Articles of Protection
—Milpa Alta, Mexico City
Articles of protection is part of Pieces of Home from Space 10. Created in the residency during their Pop-Up in Mexico City in 2022.
Mexico is considered the centre of domestication of corn, as such continues to be one of the most representative plant species of the country, housing the greatest diversity of corn in the world with at least 59 native varieties. Corn continues to be the basic crop of self-consumption for rural and indigenous communities. Along with the production of tortillas, its main form of consumption, it is the basis of food for most of the urban and semi-urban population. At least 600 ways of preparing corn for food have been identified in the country.
However, industrialisation and the global market have significantly transformed the ways in which corn is produced and consumed in Mexico. The Mexican market has been flooded with American corn, mostly transgenic. Even though in December 2020 a Presidential Decree that banned transgenic corn was released, it is still of great urgency to continue to defend, inform and raise awareness about the importance of native corn that privileges the biocultural wealth of Mexico.
As mentioned before corn constitutes the base of the Mexican diet and the informal food stalls in Mexican urban areas aren't the exception, this type of commerce constitutes a third of Mexico's city's food sales. These food stalls continue to use disposable plastic as the main way to serve and sell food, disregarding the law that bans single-use plastics such as containers and plastic bags.
Articles of protection seeks to find a substitution of these disposable plastics with locally sourced biomaterials, like corn waste, that can also be returned to earth as nutrients, reducing plastic waste and closing a loop in the corn crop and food commerce.
Taina Campos created a series of vessels that can be used to serve, protect and transport food — made with discarded corn husk. To design the vessels, Taina Campos worked with.

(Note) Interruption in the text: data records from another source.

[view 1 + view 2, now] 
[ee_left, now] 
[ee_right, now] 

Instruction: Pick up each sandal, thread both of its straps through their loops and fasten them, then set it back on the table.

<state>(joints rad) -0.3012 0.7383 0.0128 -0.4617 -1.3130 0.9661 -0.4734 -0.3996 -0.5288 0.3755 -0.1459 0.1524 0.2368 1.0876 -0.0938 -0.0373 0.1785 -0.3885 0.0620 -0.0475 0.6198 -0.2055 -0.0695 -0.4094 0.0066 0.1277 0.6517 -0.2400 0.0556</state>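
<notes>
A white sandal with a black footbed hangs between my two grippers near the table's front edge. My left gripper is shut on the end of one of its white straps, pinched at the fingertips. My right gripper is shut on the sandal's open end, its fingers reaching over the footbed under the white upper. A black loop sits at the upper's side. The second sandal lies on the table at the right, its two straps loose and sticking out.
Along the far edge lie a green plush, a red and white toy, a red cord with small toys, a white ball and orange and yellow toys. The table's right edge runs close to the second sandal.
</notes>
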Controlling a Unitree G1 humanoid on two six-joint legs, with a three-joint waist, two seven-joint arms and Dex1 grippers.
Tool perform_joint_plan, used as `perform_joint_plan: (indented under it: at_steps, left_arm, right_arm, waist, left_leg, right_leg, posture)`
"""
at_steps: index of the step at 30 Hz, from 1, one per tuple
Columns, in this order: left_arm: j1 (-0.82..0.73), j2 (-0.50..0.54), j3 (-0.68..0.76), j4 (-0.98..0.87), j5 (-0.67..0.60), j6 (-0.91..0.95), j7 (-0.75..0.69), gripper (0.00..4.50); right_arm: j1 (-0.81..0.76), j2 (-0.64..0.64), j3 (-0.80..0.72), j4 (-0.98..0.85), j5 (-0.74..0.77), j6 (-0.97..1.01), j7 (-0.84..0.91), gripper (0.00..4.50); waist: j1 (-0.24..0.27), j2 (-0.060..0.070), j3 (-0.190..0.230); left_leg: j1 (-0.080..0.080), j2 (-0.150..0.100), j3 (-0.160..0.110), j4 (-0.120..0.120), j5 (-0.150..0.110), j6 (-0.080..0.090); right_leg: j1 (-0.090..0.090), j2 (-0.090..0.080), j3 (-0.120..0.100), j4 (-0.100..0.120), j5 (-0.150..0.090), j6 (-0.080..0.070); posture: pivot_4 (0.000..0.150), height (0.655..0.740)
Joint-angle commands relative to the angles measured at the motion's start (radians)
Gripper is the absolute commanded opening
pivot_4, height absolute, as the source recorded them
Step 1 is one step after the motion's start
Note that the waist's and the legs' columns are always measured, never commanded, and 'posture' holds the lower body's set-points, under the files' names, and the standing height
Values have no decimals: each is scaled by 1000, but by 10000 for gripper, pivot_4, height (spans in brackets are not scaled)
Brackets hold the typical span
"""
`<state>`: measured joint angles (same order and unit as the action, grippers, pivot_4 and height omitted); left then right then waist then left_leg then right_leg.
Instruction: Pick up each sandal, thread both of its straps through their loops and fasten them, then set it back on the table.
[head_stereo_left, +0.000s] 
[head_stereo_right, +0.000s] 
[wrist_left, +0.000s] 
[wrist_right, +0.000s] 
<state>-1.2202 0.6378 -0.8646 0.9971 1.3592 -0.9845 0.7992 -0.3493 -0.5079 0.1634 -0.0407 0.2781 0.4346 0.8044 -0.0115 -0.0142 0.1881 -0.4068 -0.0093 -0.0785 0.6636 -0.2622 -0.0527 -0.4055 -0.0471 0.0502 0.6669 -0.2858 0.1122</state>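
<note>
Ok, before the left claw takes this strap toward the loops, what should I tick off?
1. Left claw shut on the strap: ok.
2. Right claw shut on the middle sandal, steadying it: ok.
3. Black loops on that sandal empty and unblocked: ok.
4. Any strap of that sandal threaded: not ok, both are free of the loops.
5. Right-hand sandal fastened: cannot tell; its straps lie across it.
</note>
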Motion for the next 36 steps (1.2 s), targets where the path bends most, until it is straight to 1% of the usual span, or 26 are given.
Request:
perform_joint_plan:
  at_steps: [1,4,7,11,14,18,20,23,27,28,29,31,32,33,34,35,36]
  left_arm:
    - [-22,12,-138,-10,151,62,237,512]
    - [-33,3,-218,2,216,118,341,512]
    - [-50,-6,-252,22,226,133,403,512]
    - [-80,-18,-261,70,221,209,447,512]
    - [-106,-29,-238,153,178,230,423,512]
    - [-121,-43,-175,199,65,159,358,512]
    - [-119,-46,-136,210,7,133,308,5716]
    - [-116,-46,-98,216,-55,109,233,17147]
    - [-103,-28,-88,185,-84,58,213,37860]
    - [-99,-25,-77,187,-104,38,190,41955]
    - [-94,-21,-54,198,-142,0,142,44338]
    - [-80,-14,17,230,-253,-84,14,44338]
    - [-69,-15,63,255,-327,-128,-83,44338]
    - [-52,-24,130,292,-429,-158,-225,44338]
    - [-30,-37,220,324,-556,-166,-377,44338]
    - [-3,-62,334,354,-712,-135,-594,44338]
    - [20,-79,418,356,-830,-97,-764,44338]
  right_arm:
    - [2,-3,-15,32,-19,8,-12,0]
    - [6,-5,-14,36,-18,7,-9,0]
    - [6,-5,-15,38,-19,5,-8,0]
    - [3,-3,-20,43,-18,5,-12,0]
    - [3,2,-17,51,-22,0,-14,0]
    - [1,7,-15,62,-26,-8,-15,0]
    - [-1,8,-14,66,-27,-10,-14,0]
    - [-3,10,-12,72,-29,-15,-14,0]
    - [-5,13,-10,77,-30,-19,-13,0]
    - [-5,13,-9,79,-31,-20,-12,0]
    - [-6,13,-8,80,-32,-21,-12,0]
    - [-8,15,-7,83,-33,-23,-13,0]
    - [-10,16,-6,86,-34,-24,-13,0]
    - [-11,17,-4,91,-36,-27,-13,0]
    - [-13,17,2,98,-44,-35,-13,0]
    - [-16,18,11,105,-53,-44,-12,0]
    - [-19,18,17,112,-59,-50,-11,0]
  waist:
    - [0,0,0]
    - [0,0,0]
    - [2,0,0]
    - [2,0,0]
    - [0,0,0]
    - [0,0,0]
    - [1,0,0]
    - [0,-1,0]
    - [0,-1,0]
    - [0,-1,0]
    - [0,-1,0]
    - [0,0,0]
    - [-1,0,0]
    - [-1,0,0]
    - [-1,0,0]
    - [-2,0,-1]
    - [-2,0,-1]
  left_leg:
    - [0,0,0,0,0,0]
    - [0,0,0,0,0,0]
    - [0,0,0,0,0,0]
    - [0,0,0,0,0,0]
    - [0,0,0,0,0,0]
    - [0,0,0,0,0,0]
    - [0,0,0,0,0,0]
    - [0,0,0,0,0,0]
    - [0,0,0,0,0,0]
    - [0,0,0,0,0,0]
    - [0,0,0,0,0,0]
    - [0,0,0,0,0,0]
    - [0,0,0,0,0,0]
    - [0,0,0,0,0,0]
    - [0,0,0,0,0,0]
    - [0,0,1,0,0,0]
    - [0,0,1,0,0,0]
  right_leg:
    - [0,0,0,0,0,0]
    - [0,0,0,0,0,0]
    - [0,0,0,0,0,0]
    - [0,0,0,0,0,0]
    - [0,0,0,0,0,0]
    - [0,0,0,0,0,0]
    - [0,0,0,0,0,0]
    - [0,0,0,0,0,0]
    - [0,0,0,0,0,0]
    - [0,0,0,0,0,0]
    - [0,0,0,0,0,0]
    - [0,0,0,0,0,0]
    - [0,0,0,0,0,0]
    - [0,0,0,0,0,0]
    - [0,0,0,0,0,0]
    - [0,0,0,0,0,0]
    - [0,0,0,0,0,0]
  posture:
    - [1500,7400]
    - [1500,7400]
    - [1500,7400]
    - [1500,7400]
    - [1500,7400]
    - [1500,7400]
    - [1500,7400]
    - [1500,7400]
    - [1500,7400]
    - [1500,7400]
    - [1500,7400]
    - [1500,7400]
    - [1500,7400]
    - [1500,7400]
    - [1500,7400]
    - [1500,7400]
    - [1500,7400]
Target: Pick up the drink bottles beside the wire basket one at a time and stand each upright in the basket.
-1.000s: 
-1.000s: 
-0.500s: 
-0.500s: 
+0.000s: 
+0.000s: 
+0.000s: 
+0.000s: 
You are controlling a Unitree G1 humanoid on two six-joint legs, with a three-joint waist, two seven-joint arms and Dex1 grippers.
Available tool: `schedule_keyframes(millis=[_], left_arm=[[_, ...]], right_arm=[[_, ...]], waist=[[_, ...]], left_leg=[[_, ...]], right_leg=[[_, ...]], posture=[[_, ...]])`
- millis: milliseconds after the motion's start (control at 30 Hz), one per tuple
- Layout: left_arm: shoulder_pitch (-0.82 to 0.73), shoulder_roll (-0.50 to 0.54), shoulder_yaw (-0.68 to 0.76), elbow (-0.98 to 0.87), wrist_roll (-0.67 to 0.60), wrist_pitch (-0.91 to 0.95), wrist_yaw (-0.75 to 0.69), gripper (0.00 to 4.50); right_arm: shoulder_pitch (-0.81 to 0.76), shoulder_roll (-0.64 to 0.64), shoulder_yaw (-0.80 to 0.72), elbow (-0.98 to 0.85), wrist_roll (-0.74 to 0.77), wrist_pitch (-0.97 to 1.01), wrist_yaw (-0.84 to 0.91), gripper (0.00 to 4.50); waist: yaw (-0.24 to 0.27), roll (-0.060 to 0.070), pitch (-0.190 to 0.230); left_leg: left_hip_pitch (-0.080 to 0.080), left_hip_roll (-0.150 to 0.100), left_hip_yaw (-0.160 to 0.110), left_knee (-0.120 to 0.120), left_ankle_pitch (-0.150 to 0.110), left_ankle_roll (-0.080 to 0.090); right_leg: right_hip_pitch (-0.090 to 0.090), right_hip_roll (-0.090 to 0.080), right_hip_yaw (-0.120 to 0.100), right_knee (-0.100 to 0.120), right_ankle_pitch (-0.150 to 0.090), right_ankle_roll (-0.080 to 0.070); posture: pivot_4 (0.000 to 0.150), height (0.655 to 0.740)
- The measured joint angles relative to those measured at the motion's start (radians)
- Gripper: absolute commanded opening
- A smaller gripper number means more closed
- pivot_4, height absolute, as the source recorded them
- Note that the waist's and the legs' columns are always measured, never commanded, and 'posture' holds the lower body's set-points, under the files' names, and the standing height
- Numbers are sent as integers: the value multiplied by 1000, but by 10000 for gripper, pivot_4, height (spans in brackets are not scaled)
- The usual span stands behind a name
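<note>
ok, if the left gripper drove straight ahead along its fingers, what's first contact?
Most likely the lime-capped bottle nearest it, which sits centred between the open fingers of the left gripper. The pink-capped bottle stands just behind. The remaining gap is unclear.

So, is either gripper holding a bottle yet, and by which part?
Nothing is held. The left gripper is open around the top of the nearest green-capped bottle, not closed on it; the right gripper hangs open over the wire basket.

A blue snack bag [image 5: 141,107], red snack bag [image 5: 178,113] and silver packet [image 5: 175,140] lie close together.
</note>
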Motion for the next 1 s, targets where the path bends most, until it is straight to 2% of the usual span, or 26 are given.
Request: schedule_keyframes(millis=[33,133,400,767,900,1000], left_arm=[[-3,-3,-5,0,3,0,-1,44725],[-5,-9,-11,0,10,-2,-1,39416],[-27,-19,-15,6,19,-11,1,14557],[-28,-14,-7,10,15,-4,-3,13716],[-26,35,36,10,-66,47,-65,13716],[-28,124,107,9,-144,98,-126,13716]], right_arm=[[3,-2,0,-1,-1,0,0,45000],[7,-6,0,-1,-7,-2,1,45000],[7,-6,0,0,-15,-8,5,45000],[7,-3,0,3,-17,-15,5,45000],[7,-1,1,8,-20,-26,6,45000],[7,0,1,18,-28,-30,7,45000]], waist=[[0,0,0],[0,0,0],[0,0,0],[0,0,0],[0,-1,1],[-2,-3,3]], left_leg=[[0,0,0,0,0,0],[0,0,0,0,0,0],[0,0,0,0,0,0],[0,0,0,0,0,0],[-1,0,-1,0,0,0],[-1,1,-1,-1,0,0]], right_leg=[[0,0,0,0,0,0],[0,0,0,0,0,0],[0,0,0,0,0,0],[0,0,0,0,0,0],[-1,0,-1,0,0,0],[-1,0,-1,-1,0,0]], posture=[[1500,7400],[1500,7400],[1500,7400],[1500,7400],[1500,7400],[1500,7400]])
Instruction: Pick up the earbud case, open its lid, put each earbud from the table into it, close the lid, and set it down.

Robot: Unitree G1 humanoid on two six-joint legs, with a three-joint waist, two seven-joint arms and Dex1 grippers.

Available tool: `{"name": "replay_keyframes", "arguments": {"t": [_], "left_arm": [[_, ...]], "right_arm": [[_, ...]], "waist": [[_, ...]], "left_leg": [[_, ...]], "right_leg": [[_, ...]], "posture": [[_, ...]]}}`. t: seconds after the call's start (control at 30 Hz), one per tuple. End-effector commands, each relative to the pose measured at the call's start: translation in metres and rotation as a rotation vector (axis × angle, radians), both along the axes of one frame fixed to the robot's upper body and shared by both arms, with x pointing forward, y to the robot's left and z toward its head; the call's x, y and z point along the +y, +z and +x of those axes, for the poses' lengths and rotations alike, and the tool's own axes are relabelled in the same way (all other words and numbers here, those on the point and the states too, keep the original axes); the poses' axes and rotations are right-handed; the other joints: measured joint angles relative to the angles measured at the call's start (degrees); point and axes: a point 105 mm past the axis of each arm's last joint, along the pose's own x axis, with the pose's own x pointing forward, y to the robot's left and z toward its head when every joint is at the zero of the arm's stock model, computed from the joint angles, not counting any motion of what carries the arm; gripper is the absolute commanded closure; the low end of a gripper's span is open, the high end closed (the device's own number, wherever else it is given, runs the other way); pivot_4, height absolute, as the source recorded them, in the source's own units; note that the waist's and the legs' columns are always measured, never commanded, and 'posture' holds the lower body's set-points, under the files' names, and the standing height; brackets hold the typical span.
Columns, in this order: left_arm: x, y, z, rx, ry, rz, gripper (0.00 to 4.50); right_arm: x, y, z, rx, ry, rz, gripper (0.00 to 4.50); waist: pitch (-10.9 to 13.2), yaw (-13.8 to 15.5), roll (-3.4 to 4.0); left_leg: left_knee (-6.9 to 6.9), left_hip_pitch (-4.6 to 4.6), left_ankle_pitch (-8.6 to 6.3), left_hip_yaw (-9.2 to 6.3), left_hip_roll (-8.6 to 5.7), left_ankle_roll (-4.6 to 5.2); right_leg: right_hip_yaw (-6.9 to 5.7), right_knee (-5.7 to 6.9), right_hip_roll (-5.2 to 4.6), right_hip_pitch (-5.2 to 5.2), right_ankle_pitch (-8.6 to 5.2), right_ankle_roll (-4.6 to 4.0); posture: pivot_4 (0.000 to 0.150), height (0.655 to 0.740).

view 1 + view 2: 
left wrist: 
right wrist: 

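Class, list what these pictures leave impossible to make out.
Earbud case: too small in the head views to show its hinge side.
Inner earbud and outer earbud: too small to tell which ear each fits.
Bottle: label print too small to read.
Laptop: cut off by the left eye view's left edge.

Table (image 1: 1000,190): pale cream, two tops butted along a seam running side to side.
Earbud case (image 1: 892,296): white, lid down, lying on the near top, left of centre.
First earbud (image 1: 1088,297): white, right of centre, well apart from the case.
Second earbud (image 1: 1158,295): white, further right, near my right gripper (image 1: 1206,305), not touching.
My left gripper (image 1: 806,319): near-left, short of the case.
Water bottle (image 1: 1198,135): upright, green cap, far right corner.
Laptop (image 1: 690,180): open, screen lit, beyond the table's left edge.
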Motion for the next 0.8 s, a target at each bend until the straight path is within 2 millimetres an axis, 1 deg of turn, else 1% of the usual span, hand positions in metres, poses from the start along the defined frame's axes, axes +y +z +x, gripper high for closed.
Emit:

Mexico’s City local farmers, the city has around 2 thousand corn producers, which are largely concentrated in Milpa Alta, an area that houses at least 12 corn varieties. Specifically, she worked with Mujeres de la Tierra (Woman of the earth), a community organisation supporting women who have experienced domestic violence. To become financially independent, the women make and sell tortillas, tamales, and atole, which are made from the corn they grow locally.
To produce the vessels Taina collects the corn husk that is not used to wrap the tamales, then using corn starch as a binder, she moulds the corn husk at a 3d printed mould and lets it dry directly in the sun.
‘For the agricultural populations of Mesoamerica, corn not only represented the basis of nutrition, it is also seen as the essence of the human being,’ Campos says.
‘Today, there are around 60 species of corn in Mexico, but many of them are in danger of extinction. The cultivation of native corn is gradually being displaced by foreign hybrids and transgenic seeds.’
Protecting native corn is culturally and ecologically vital — for the health of the land and the people. With these vessels, Campos extends this thread of protection to encompass people, food and place, while reducing plastic waste and agricultural residues.
Corn Husk, Corn Starch, Glycerine, Vinegar.